In the past, infrastructure and green or park spaces have been regarded as two opposing factors and placed in conflict with one another through irresponsible patterns of development. This book attempts to change this paradigm and create a new notion that greenspace, parks, and infrastructure can indeed be one in the same. The case studies will demonstrate how existing "gray" infrastructure can be retrofitted with green infrastructure and low impact development techniques. It is quite plausible that a building can be designed that actually creates greenspace or generates energy; likewise, a roadway can be a park, an alley can be a wildlife corridor, and a parking surface can be a garden. In addition to examining sustainability in the near future, the book also explores such alternatives in the distant and very distant future, questioning the notion of sustainability in the event of an earth-altering, cataclysmic disaster.
The strategies presented in this book aim to stimulate discussions within the design profession and will be of great interest to students and practitioners of environmental studies, architecture, and urban design.
Table of Contents
Chapter 1: Introduction: A New Paradigm for the Built Environment
Chapter 2: Why Re-Green the Built Environment?

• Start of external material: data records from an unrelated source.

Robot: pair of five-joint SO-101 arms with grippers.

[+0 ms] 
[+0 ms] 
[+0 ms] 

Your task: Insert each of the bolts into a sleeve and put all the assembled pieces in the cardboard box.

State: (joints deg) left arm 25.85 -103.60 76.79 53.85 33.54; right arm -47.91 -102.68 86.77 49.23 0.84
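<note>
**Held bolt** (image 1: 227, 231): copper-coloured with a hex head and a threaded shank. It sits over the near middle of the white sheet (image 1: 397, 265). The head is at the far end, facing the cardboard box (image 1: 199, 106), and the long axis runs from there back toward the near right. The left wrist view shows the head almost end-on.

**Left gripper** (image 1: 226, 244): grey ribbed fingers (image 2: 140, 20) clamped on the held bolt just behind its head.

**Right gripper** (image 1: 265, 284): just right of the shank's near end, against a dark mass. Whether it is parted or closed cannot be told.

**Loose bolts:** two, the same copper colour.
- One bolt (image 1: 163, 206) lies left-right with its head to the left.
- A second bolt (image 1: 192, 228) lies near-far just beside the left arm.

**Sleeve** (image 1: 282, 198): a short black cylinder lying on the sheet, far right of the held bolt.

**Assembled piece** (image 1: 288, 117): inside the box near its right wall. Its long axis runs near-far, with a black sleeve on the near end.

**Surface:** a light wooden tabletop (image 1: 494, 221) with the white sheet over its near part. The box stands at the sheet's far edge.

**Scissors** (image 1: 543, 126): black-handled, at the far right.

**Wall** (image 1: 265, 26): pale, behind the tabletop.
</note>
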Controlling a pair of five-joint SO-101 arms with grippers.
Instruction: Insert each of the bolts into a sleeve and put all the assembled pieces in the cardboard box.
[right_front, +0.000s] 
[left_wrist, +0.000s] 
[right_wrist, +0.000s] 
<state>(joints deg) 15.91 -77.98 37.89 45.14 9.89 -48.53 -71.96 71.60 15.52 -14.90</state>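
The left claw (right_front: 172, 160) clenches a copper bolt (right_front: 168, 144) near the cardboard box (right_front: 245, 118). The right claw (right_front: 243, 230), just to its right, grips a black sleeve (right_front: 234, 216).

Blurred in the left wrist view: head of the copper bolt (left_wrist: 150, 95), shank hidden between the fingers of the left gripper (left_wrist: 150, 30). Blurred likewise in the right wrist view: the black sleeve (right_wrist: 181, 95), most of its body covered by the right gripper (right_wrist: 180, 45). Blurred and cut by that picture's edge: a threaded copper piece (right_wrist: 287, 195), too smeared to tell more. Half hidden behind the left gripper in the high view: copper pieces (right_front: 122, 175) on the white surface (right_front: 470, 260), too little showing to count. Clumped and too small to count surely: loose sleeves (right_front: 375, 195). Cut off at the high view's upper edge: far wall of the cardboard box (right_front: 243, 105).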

Chapter 3: Ecological Design, Energy, & Waste
Chapter 4: Land Conservation & Preservation
Chapter 5: Auto-Alternative Transportation: A Catalyst for Greenspace
Chapter 6: Roadways
Chapter 7: Parking Surfaces
Chapter 8: Buildings & Rooftops
Chapter 9: Corridors
Chapter 10: Alternative Sites
Chapter 11: Implementing Green Infrastructure
Chapter 12: Conclusion
Michael A. Richards completed a Bachelor of Science in Environmental Studies/Social Sciences and a Master of Architecture at the University at Buffalo, the State University of New York, U.S. Since this time, Michael has devoted much of his research to increasing environmental awareness in architectural education and practice and to finding a balance between the natural and built environments. Michael has worked in teaching, research, and administrative capacities at several colleges and universities, including the University of Vermont, the University at Buffalo, Buffalo State College, Erie Community College, Vermont Technical College, and the Community College of Vermont.